Rheinfelden

Alter Stadtgraben künftig ein Biotop

Sanierung der Habich-Dietschy-Strasse: Von der alten Stadtmauer (links) aus soll es im Rahmen der Nutzungsplanung eine Teilzonenrevision geben. (lbr)

Stadtgraben Rheinfelden

Sanierung der Habich-Dietschy-Strasse: Von der alten Stadtmauer (links) aus soll es im Rahmen der Nutzungsplanung eine Teilzonenrevision geben. (lbr)

Die alte Rheinbrücke in Rheinfelden ist für den motorisierten Individualverkehr geschlossen, ein Entwicklungsrichtplan Schiffländi liegt vor, nun stehen in diesem Bereich städtebauliche Neuerungen bevor.

Peter Rombach

Weil der Richtplan lediglich behördenverbindliche Festlegungen beinhaltet, ist nun eine Teilzonenrevision erforderlich, die für Grund-eigentümer verbindliche Ziele fixiert. Der Gemeinderat beantragt daher an der nächsten Versammlung der Einwohnergemeinde eine offizielle Genehmigung der Revision des Teilzonenplans Habich-Dietschy-Strasse, weil dieser Bereich für ihn eine «städtebaulich wichtige Schlüsselstelle» einnimmt. Er sieht eine «Scharnierfunktion» zwischen Altstadt und den sich westlich anschliessenden neuen Quartieren bis hin zur Baslerstrasse und verlangt eine Gestaltungsplan-Pflicht. Ihm schwebt ferner vor, «publikumsorientierte Nutzungen» zu schaffen, den historischen Stadtgraben zu öffnen und ihn künftig als Grünraum und Vernetzungskorridor zu nutzen, aber auch die alte Bändelifabrik abzubrechen.

Die Planer möchten die Wirkung des unter Schutz stehenden Roten Hauses und der Stadtmauer als «Tor zur Altstadt» stärken, aber auch die maximale Gesamthöhe für Neubauten westlich des Stadtgrabens klar definieren, um einen städtebaulichen Wildwuchs zu vermeiden.

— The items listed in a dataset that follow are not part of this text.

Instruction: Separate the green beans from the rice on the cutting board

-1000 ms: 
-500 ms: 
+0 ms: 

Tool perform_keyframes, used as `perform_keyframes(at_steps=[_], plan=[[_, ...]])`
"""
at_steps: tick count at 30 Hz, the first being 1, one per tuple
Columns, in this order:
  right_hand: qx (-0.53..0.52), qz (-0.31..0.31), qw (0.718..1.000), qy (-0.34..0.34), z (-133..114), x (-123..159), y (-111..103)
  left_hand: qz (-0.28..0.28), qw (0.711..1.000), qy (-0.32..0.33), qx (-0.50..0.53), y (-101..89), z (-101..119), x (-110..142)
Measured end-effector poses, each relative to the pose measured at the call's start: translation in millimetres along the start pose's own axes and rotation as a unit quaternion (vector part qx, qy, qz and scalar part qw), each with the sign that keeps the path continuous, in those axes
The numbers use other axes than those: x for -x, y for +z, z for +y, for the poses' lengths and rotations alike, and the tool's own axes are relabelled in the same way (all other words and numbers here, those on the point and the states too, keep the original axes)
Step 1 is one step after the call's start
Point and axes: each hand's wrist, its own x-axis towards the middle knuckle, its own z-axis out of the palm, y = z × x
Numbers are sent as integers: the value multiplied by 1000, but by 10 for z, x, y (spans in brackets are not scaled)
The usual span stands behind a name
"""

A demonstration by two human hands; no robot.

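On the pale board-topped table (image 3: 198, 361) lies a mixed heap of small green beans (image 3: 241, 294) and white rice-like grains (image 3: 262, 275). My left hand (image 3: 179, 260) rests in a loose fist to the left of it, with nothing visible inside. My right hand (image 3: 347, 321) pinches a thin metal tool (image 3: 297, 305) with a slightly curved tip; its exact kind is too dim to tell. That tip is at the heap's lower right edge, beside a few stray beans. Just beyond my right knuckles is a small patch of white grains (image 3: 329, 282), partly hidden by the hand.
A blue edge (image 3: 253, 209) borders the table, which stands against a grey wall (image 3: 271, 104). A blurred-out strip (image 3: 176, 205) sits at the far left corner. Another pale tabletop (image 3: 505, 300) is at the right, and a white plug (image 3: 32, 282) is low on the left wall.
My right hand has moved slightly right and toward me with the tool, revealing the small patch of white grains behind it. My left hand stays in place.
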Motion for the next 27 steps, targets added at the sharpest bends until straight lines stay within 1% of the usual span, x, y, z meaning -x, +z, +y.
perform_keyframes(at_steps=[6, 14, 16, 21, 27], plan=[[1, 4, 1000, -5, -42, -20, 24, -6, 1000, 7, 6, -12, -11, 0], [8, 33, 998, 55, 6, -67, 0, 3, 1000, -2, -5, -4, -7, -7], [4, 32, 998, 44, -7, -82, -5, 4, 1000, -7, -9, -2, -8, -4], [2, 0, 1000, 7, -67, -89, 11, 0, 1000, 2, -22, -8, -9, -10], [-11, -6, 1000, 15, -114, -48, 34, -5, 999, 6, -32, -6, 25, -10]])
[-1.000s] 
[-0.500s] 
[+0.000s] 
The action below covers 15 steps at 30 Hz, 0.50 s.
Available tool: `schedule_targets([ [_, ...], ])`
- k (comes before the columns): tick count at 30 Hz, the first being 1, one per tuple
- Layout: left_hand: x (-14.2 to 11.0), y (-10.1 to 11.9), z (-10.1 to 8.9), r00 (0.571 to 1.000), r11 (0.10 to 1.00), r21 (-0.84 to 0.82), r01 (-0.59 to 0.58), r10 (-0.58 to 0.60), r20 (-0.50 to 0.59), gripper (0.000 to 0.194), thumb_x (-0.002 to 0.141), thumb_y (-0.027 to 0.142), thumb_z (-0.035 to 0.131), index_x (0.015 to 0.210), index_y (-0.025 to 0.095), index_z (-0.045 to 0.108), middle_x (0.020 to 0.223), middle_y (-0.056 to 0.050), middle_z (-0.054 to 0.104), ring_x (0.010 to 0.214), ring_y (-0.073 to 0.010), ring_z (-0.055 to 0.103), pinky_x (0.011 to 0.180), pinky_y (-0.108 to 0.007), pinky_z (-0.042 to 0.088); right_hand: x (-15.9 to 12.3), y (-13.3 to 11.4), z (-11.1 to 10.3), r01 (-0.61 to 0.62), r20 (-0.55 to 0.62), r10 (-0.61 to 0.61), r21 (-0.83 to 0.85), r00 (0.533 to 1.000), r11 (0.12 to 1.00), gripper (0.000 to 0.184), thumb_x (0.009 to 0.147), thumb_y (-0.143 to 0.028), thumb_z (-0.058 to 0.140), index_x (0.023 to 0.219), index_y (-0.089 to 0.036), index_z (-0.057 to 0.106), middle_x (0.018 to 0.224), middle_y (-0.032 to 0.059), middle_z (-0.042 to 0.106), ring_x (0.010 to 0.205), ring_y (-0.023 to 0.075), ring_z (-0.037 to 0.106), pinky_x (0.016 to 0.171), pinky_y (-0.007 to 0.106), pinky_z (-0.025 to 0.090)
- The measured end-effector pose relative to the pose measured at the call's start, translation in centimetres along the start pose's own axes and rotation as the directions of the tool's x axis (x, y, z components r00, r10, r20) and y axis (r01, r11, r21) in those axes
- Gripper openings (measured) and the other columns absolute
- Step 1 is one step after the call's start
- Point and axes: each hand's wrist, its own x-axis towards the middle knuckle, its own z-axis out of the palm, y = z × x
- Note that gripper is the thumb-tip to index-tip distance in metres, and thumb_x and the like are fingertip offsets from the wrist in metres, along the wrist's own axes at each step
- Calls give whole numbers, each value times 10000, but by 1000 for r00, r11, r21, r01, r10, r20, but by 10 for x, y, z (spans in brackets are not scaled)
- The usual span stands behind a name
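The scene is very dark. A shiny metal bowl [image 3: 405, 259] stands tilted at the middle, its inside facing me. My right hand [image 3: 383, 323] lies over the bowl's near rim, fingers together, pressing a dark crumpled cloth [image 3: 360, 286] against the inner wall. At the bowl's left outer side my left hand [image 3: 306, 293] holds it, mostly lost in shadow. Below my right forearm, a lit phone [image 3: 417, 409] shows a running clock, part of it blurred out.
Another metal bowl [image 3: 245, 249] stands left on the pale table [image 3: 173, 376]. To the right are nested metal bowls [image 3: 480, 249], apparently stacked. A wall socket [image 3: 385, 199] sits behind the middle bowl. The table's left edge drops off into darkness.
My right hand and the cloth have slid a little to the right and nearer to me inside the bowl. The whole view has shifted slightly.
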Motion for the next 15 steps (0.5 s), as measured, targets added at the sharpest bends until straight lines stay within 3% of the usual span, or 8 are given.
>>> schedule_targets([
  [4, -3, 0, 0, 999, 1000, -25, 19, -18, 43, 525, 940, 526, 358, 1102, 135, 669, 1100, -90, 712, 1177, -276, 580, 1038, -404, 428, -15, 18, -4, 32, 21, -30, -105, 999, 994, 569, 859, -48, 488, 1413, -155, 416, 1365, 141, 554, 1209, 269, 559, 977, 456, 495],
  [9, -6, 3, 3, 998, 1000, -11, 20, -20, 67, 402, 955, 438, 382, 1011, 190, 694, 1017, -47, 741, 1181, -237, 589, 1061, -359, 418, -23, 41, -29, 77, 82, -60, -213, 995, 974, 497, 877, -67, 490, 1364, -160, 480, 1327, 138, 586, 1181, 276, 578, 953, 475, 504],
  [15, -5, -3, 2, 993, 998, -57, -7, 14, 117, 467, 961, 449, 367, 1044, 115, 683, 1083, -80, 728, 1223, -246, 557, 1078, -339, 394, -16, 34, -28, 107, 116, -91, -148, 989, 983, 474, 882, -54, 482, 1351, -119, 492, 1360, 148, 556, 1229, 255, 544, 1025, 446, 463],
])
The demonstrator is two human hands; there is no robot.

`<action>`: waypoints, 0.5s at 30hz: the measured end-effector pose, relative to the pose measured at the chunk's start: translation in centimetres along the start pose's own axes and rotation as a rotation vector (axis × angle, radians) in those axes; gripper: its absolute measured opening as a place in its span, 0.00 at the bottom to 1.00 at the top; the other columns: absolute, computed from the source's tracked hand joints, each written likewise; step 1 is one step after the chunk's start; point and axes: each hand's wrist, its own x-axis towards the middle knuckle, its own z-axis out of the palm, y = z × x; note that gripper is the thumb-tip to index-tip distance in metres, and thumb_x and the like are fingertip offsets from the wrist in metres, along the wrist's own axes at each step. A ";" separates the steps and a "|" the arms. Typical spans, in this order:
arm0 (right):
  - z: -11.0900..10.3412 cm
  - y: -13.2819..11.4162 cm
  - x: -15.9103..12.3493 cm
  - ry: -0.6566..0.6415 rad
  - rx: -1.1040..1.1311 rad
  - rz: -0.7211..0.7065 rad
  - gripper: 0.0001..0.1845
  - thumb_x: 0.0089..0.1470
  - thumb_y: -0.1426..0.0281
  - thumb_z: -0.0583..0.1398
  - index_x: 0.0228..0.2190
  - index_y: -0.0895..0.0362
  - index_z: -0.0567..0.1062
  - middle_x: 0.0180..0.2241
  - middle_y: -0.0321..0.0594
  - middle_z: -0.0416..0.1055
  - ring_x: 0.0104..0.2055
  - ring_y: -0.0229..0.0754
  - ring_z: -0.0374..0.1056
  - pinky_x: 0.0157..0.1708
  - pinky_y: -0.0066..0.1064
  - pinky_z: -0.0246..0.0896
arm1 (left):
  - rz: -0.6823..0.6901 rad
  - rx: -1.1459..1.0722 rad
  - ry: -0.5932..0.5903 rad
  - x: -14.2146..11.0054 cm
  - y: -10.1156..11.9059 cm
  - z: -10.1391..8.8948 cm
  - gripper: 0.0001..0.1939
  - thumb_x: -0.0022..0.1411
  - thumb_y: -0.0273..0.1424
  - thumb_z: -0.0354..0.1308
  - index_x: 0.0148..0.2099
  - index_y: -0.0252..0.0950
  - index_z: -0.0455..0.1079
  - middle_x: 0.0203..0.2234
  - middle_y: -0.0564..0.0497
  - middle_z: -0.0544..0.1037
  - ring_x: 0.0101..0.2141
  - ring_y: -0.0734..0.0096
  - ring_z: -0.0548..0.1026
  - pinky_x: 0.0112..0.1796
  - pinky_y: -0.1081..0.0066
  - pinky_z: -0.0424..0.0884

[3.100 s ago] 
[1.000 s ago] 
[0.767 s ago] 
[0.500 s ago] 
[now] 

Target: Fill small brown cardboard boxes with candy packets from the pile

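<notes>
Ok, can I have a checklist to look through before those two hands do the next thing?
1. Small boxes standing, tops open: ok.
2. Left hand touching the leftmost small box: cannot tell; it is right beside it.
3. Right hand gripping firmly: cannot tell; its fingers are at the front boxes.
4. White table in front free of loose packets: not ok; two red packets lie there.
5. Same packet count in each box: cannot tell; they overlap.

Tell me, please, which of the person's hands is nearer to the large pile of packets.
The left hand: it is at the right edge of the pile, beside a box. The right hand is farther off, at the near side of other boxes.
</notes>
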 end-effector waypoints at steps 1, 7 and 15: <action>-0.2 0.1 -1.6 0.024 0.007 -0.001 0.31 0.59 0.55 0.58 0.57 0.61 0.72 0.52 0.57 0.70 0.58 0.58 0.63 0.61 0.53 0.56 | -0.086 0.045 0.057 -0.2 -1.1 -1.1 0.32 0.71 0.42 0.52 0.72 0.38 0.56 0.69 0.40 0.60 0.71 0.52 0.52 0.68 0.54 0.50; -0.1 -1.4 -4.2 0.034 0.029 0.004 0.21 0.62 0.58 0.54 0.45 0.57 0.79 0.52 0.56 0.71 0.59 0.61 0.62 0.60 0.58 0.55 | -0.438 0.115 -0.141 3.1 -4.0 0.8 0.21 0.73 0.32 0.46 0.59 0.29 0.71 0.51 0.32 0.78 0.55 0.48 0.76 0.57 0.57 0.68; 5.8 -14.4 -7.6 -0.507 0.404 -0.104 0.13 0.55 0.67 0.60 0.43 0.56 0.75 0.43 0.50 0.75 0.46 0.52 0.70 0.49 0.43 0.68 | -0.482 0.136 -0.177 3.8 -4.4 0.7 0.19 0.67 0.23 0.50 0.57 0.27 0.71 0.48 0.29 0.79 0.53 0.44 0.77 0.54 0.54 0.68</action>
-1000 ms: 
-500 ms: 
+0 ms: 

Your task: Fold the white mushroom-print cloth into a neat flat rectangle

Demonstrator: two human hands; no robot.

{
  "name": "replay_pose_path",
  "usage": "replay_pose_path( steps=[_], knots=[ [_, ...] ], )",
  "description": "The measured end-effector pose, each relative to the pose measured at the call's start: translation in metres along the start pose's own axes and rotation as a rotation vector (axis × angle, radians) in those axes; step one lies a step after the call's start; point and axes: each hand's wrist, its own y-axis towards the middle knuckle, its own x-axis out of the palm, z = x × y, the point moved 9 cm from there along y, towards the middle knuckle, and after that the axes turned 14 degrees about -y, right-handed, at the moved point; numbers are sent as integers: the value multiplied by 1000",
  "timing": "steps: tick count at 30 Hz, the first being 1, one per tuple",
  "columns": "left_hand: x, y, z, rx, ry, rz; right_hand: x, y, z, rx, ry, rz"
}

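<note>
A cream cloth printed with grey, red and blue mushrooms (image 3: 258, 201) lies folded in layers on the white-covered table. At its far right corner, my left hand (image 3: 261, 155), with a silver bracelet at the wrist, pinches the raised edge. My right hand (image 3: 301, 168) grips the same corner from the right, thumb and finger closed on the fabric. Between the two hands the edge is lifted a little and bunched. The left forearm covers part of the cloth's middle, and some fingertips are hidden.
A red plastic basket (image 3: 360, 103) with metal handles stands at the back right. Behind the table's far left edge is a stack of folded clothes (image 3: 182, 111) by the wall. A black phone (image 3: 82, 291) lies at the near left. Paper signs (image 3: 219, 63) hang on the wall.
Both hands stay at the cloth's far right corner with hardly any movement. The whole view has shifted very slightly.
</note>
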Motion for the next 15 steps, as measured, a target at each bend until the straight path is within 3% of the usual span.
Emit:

Das Oelwegli soll verlegt werden, um eine hindernisfreie, attraktive Fussgängerverbindung von der Schifflände hinauf zur Bahnhofstrasse zu realisieren. Was Baugesuche anbelangt, verlangt der Gemeinderat jeweils auch die Vorlage eines Energiekonzepts: «Diesem müssen geringe Umweltbelastungen und sparsame Energieverwendung zugrunde liegen; Abwärme und erneuerbare Energien sind mit Priorität zu nutzen.» Das jüngst verliehene Label «Energiestadt» lässt grüssen.

Mit Blick auf die Verkehrssituation wurde festgehalten, die Zufahrten zur Schiffländi, zum Rheinparking und zu den Liegenschaften in der Altstadt zu gewährleisten. Der öffentliche Busverkehr soll weiterhin die Habich-Dietschy-Strasse benutzen, plädiert der Gemeinderat für «Standortqualität» der neu zu gestaltenden Zone. Er verlangt ferner, mit Ausnahme einiger Kurzzeitparkplätze die Parkierung unterirdisch anzuordnen.

Für den Gemeinderat ist klar: «Mit der neuen Teilzonierung wird vielen öffentlichen Anliegen entsprochen.» Mit der Umzonung und dem Gestaltungsplan würden die Bauten westlich des Stadtgrabens konzentriert, was eine optimale Grundstücksausnutzung nach sich ziehe. «Unsere Planung stellt hohe qualitative Anforderungen an die ortsbauliche Einordnung und die architektonische Gestaltung.»

Stimmt die Versammlung der Einwohnergemeinde der Teilzonenplanrevision zu, könnten bald Baugesuche eingereicht werden.